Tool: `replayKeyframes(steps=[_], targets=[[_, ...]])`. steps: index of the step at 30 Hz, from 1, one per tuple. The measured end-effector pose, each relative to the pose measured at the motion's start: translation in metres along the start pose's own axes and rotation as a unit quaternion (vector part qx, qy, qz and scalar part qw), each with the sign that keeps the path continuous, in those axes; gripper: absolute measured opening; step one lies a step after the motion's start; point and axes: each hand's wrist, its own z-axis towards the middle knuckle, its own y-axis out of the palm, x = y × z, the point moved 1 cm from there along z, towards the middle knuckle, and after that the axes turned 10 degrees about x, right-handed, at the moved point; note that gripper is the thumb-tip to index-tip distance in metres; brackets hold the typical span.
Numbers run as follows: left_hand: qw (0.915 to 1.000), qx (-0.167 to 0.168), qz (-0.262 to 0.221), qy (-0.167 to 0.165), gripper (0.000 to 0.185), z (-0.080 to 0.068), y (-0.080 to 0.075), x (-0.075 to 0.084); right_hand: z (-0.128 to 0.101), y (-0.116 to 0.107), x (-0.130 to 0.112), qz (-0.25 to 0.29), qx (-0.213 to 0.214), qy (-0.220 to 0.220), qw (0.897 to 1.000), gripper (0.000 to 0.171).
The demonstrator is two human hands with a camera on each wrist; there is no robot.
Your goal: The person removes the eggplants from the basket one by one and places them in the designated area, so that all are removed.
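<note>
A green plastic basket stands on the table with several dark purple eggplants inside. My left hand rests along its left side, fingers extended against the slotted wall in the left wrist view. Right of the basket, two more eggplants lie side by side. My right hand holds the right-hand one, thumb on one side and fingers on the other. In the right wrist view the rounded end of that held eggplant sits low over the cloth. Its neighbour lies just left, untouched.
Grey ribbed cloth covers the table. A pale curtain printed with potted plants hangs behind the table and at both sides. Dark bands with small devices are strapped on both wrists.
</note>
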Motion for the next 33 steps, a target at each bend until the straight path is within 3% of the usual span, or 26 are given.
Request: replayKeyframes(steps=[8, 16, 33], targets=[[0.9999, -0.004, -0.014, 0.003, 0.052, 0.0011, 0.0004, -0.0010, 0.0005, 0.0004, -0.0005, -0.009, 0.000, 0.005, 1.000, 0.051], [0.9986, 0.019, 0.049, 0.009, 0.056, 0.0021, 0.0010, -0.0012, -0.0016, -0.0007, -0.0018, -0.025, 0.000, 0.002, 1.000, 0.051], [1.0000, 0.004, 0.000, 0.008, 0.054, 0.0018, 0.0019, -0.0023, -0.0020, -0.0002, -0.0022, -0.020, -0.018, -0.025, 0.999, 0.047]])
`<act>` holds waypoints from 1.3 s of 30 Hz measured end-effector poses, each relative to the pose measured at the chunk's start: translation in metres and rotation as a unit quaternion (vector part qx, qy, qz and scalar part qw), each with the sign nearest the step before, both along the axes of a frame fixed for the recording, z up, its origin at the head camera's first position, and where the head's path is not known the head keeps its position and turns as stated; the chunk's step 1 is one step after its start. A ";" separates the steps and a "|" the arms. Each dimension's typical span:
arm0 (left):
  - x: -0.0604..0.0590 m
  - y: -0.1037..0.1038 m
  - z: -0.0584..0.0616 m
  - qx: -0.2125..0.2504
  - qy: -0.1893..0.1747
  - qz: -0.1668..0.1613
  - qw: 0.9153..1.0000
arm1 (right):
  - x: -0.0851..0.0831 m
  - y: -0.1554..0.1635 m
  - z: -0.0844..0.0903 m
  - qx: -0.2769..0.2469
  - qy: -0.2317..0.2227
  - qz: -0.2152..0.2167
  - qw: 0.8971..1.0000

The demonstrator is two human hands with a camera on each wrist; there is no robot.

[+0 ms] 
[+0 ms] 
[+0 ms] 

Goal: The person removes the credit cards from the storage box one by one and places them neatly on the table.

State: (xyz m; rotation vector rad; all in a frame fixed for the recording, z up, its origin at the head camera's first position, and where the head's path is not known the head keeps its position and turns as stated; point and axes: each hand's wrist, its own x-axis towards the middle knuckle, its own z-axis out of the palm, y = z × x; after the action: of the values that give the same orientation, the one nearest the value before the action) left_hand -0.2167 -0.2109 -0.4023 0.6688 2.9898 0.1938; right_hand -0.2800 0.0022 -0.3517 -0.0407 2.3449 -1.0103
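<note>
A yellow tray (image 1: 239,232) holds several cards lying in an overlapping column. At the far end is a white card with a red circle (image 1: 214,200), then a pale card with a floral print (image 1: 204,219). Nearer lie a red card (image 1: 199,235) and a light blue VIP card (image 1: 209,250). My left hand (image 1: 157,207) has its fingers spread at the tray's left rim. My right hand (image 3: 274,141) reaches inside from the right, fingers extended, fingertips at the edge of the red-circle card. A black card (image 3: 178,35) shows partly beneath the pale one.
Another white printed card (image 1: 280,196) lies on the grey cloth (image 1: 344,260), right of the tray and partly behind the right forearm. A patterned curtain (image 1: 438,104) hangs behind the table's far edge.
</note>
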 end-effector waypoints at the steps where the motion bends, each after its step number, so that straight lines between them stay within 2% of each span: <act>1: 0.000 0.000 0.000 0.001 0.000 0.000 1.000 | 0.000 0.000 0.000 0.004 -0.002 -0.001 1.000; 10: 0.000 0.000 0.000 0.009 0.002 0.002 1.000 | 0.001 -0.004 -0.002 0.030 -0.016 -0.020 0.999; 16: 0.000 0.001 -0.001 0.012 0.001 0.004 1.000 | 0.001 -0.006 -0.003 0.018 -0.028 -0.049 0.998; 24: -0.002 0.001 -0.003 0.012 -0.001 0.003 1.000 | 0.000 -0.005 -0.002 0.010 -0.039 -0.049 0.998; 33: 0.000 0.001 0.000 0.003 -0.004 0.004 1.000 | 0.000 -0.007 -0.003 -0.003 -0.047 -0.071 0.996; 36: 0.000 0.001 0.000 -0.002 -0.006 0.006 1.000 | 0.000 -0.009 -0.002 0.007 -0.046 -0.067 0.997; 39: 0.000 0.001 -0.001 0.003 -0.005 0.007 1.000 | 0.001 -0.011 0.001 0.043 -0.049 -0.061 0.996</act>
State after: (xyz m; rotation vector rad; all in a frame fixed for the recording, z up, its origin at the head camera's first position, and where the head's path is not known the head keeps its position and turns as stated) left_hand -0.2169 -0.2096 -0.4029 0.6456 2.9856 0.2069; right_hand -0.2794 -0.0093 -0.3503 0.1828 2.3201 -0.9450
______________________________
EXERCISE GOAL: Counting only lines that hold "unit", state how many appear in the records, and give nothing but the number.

WRITTEN ANSWER: 2